The problem:
Return exactly the lines that run from the one containing "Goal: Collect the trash" to the end of the entries, with both ends included.

Stored dataset items
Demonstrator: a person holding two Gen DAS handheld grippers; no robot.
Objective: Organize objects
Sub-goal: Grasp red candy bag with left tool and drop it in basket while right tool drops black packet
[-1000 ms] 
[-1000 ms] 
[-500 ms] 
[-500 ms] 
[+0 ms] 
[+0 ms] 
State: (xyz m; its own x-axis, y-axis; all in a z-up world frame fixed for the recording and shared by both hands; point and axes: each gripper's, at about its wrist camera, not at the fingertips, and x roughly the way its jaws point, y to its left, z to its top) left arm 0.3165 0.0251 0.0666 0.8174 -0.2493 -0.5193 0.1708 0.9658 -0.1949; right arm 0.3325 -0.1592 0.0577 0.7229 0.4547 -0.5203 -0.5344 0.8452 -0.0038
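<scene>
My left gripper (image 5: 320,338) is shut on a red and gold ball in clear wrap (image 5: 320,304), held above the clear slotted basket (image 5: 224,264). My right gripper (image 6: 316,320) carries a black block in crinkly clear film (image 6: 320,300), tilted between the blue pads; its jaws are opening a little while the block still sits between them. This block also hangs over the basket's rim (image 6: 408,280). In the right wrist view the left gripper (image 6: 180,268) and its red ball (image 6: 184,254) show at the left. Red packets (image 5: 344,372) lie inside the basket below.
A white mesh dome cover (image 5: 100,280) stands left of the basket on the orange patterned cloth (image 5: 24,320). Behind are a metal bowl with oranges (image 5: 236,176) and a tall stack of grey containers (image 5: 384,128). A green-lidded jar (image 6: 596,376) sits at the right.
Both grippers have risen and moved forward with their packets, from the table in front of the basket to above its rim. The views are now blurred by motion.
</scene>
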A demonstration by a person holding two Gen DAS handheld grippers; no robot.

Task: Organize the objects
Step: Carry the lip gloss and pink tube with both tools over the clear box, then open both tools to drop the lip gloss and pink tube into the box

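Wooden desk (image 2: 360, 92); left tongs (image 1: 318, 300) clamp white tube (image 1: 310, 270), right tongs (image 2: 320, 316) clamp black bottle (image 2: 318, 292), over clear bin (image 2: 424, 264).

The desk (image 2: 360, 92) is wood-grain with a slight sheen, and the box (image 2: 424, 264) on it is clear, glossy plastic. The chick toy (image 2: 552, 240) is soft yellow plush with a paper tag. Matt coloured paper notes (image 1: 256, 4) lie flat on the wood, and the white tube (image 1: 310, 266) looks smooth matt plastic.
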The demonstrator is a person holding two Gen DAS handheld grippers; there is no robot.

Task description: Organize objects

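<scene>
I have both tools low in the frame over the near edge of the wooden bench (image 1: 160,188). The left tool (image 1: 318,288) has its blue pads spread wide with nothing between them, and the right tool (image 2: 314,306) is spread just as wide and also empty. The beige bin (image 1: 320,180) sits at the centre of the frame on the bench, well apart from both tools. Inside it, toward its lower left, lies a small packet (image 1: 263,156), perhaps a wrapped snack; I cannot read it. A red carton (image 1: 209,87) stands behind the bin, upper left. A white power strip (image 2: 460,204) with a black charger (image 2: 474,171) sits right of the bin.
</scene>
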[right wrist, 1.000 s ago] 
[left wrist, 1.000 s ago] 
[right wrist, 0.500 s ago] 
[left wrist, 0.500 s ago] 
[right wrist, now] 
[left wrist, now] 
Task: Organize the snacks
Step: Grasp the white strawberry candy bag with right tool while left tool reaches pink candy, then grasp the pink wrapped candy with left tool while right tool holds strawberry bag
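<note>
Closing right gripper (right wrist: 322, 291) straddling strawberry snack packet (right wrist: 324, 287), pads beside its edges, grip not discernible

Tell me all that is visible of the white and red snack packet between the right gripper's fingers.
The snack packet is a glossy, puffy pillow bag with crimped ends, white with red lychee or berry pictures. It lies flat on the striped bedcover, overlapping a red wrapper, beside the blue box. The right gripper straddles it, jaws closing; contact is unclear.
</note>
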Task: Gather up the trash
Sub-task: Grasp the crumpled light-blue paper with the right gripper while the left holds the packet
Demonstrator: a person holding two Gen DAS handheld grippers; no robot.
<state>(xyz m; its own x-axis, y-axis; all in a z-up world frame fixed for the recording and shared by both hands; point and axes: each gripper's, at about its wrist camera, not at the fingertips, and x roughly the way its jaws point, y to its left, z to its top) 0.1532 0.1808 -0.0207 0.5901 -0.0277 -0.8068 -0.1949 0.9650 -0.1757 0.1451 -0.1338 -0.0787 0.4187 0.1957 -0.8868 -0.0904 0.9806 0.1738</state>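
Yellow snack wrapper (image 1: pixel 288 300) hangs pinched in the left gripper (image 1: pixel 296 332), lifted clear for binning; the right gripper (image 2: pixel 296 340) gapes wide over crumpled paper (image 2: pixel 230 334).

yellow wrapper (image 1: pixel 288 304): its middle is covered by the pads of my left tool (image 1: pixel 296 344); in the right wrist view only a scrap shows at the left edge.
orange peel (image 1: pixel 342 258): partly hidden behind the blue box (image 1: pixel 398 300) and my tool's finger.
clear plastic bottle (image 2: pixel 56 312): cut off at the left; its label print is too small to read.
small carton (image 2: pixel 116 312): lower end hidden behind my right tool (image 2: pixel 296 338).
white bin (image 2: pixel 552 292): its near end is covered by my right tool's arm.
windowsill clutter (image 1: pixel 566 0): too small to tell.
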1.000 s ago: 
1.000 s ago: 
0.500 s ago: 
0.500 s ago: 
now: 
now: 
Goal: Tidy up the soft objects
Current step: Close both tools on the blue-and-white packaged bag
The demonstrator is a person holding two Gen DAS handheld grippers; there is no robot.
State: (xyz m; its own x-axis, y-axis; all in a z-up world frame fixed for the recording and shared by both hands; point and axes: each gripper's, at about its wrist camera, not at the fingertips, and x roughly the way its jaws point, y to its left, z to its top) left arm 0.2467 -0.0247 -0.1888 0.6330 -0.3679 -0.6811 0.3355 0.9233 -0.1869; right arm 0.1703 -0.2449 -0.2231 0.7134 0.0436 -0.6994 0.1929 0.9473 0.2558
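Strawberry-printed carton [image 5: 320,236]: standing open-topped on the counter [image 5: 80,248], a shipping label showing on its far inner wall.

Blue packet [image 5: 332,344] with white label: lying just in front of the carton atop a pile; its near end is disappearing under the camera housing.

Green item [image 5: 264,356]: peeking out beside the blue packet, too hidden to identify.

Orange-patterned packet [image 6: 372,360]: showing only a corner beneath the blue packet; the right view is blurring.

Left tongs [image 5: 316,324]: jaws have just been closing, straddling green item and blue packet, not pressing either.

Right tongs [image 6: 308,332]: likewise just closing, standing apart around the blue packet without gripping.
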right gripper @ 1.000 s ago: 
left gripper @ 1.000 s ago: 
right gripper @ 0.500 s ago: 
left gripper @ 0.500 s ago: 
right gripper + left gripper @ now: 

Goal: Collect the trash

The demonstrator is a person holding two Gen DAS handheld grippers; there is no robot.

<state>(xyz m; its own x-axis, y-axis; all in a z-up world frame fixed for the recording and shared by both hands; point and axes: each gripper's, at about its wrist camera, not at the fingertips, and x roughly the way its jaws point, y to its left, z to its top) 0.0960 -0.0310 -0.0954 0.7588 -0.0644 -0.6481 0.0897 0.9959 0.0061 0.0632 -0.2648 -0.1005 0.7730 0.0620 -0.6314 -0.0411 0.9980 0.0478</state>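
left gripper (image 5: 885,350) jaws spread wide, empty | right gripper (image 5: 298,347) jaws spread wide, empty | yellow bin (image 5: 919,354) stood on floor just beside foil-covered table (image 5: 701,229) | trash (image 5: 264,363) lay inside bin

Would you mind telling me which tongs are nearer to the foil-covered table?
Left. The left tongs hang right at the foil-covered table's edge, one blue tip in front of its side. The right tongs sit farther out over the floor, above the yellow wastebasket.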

Completed task:
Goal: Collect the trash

The demonstrator is a person holding two Gen DAS handheld grippers; there is no robot.

<state>(xyz m; its own x-axis, y-axis; all in a z-up world frame fixed for the recording and shared by both hands; point and axes: each gripper's, at about its wrist camera, not at the fingertips, and x roughly the way its jaws point, y to its left, z to its top) 0.0960 -0.0310 -0.0954 0.7588 -0.0644 -0.6481 0.0897 0.9959 0.0061 0.0632 -0.2648 -0.1005 0.7730 0.0620 -0.6314 -0.0411 0.9980 0.0478</state>
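left gripper (image 5: 885,350) jaws spread wide, empty | right gripper (image 5: 298,347) jaws spread wide, empty | yellow bin (image 5: 919,354) stood on floor just beside foil-covered table (image 5: 701,229) | trash (image 5: 264,363) lay inside bin

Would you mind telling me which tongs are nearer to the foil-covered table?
Left. The left tongs hang right at the foil-covered table's edge, one blue tip in front of its side. The right tongs sit farther out over the floor, above the yellow wastebasket.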

Nothing else is part of this output.